Work instructions:
Where does the string "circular" appear? Copy every line of the entries below that holds it.

*** Data for this task ***

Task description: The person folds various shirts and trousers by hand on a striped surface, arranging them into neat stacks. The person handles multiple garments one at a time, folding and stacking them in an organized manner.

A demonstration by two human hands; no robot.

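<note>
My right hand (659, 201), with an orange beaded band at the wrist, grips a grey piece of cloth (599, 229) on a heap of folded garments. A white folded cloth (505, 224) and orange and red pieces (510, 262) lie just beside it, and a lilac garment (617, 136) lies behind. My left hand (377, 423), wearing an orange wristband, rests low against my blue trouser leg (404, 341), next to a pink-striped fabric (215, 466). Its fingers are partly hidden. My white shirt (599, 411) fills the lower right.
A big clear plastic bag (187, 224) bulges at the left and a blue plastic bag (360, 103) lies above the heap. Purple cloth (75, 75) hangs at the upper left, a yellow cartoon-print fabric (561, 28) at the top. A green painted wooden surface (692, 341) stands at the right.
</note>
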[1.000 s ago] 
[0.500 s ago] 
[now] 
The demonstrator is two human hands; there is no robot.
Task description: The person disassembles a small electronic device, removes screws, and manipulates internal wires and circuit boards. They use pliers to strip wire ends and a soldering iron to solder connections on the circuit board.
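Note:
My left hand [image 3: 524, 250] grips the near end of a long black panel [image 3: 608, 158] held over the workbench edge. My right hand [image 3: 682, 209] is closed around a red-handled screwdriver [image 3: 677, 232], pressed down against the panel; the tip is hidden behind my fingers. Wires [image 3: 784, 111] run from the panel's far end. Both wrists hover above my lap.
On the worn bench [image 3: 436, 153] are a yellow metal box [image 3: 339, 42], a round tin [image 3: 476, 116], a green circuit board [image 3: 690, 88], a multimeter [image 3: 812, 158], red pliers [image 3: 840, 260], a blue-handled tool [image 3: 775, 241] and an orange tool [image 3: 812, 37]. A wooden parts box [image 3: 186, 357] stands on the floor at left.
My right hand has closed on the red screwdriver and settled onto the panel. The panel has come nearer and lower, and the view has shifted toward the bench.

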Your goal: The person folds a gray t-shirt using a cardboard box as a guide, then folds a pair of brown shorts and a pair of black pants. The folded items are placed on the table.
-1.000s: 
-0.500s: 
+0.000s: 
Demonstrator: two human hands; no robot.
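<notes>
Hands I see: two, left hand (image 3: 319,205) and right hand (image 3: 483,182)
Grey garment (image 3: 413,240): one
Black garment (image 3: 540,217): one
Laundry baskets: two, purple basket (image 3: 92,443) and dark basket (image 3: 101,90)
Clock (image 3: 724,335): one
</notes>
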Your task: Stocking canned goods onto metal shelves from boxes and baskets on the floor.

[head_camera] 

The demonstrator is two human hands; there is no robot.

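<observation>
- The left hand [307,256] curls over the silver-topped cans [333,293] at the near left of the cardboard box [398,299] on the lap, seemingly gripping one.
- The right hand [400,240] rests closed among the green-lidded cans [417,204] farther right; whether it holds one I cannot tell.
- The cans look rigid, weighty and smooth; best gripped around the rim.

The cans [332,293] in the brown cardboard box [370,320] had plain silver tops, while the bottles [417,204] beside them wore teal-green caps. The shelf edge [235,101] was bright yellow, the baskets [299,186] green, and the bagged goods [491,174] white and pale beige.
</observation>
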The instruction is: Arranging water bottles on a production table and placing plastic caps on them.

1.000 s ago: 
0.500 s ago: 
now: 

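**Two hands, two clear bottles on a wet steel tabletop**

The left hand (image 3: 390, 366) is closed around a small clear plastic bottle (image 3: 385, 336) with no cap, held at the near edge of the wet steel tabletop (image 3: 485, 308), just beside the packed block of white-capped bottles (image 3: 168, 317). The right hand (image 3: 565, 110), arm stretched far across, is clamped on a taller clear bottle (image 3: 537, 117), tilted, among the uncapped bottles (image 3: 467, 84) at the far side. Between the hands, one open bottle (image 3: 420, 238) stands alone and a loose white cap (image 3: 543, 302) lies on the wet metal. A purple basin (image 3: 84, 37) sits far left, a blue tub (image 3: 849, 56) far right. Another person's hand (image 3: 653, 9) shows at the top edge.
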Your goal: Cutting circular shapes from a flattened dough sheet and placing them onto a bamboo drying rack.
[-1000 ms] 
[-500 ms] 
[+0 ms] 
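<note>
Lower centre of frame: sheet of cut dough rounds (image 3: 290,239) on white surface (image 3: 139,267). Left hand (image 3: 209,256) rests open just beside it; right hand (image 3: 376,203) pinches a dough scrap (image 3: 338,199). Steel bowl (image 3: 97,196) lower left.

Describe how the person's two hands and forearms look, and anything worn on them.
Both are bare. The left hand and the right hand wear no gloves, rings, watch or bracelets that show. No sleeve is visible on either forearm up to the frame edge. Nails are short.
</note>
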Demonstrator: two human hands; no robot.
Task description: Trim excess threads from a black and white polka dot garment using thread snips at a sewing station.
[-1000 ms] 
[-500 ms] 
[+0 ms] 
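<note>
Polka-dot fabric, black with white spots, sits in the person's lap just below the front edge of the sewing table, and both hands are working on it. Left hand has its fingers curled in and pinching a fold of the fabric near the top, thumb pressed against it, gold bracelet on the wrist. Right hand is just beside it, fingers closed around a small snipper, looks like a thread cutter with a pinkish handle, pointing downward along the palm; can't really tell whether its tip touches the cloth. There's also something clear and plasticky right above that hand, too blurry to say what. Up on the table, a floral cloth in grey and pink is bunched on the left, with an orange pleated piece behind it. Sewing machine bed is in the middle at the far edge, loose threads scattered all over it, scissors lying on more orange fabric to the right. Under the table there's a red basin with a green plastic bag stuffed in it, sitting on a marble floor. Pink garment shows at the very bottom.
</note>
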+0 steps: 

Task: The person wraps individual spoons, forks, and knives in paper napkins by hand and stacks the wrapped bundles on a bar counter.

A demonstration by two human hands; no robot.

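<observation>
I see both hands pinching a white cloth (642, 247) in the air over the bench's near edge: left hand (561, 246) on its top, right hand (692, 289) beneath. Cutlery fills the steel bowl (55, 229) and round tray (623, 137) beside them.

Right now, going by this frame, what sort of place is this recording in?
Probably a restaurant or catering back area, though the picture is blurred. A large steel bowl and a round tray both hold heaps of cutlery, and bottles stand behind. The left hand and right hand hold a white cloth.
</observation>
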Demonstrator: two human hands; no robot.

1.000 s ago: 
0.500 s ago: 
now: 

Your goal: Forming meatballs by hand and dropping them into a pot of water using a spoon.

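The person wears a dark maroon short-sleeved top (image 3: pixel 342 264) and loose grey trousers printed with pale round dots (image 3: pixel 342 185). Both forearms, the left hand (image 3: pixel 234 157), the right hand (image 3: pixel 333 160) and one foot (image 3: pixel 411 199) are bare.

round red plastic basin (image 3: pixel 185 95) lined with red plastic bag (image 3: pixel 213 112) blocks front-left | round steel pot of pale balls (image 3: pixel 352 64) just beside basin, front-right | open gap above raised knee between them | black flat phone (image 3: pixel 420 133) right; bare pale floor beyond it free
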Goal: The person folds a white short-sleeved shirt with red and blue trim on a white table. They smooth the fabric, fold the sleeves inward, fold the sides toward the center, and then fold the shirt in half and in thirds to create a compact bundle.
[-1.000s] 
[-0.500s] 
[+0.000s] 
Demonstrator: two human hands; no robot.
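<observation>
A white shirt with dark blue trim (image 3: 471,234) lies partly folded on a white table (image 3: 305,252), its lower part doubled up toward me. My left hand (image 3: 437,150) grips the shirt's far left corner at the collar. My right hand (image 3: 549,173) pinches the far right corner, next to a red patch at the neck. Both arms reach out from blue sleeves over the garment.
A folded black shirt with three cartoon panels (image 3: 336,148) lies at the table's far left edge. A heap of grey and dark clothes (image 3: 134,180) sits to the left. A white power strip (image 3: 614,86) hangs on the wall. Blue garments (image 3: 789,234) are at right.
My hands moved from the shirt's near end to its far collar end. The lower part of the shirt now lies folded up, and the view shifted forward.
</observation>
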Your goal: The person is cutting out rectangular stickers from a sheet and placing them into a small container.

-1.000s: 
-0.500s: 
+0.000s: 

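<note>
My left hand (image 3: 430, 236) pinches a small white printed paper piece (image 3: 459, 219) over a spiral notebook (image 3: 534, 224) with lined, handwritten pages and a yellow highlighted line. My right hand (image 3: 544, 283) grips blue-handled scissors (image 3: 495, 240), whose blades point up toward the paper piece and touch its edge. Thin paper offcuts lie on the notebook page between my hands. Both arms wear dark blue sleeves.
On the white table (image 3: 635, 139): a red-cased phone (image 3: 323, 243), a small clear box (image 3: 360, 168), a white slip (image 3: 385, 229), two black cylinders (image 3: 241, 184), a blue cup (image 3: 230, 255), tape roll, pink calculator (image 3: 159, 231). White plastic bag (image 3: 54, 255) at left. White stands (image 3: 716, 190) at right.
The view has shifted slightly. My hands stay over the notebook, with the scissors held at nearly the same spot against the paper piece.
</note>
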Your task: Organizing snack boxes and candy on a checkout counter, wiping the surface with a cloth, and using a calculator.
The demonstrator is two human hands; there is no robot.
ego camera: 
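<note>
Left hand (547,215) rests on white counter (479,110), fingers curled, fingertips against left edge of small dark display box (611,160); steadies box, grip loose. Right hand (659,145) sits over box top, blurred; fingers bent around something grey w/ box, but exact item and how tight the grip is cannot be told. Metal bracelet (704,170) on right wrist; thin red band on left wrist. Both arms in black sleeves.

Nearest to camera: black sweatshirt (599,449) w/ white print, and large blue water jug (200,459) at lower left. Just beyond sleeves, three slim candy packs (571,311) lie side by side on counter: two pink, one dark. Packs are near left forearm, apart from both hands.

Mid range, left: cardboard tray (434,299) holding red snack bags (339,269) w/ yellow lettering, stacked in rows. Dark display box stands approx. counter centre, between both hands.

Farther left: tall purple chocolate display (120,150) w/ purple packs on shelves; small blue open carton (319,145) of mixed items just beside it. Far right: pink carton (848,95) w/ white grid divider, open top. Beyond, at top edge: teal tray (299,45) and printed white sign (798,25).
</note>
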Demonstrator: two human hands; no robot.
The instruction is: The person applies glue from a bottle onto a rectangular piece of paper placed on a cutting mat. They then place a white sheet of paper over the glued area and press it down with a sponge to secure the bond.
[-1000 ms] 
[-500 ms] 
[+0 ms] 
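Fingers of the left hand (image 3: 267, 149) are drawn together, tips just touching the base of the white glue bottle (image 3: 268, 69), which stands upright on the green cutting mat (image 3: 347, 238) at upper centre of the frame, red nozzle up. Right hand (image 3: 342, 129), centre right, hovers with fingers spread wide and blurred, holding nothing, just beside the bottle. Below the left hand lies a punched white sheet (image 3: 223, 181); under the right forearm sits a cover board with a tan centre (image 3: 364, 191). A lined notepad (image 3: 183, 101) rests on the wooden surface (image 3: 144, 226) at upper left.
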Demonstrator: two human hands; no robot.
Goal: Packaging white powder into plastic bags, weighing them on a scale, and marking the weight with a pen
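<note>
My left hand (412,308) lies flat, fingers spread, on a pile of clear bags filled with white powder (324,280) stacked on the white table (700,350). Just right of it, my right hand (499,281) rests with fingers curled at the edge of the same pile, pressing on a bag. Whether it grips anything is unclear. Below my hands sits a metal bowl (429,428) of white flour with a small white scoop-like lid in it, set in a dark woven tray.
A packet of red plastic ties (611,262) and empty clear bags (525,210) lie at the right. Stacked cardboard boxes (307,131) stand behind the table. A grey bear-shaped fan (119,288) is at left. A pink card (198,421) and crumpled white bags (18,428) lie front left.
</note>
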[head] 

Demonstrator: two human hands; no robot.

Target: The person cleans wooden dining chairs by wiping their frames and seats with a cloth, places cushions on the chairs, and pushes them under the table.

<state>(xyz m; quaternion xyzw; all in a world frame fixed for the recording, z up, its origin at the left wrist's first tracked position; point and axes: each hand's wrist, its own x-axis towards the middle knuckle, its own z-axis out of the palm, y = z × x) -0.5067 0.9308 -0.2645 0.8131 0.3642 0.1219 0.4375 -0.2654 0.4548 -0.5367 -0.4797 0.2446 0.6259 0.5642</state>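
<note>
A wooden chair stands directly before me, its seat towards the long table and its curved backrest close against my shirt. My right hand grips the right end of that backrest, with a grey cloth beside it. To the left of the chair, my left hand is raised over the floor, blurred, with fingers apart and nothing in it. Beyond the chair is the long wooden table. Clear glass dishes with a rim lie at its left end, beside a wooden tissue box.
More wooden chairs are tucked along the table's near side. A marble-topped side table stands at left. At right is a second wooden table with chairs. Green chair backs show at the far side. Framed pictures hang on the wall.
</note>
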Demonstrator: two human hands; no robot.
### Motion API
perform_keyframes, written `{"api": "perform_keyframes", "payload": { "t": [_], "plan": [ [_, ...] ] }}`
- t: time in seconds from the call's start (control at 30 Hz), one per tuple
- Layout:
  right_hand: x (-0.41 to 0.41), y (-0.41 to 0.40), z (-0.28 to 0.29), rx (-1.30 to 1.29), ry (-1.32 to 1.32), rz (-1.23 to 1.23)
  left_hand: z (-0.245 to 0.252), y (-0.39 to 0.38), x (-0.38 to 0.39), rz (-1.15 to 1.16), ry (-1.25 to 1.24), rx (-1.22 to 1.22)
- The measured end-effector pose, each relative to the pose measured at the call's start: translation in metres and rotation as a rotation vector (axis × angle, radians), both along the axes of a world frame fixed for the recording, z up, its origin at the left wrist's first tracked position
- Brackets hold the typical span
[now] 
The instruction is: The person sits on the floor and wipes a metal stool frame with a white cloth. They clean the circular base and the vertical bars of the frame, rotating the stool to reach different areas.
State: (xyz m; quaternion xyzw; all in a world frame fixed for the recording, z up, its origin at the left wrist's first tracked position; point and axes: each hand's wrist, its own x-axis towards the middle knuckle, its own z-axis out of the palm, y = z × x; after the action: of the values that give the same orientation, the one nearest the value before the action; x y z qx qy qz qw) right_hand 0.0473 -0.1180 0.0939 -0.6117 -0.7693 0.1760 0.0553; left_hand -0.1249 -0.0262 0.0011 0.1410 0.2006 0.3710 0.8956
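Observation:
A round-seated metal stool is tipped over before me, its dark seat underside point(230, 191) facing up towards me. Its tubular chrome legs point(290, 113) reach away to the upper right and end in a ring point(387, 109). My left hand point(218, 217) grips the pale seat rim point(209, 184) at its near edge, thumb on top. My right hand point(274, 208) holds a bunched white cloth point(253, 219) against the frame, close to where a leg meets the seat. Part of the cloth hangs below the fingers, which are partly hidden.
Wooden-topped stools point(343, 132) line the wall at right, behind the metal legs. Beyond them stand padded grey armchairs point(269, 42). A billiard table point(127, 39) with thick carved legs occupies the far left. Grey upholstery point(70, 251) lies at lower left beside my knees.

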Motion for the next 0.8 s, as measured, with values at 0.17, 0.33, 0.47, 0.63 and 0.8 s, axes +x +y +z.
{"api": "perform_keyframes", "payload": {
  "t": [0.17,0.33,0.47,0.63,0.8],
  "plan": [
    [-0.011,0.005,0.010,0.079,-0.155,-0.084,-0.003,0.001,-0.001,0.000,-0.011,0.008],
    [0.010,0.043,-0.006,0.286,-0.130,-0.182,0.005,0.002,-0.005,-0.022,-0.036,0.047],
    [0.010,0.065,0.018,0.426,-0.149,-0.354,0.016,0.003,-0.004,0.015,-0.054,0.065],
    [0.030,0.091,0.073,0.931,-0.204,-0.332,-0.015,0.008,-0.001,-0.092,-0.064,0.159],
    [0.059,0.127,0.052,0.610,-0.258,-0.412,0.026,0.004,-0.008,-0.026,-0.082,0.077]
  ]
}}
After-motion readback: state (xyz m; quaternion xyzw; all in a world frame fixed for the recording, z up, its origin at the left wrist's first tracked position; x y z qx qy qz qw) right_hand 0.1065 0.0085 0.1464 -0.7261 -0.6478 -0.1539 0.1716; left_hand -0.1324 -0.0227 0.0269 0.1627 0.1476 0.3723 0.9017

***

Result of the task:
Your goal: Cutting circular shapes from a flattened dough sheet and placing them onto a bamboo drying rack.
The instruction is: The person sits on the floor and wipes a metal stool frame with a white cloth. They clean the circular base and the vertical bars of the frame, rotating the stool to reach different areas.

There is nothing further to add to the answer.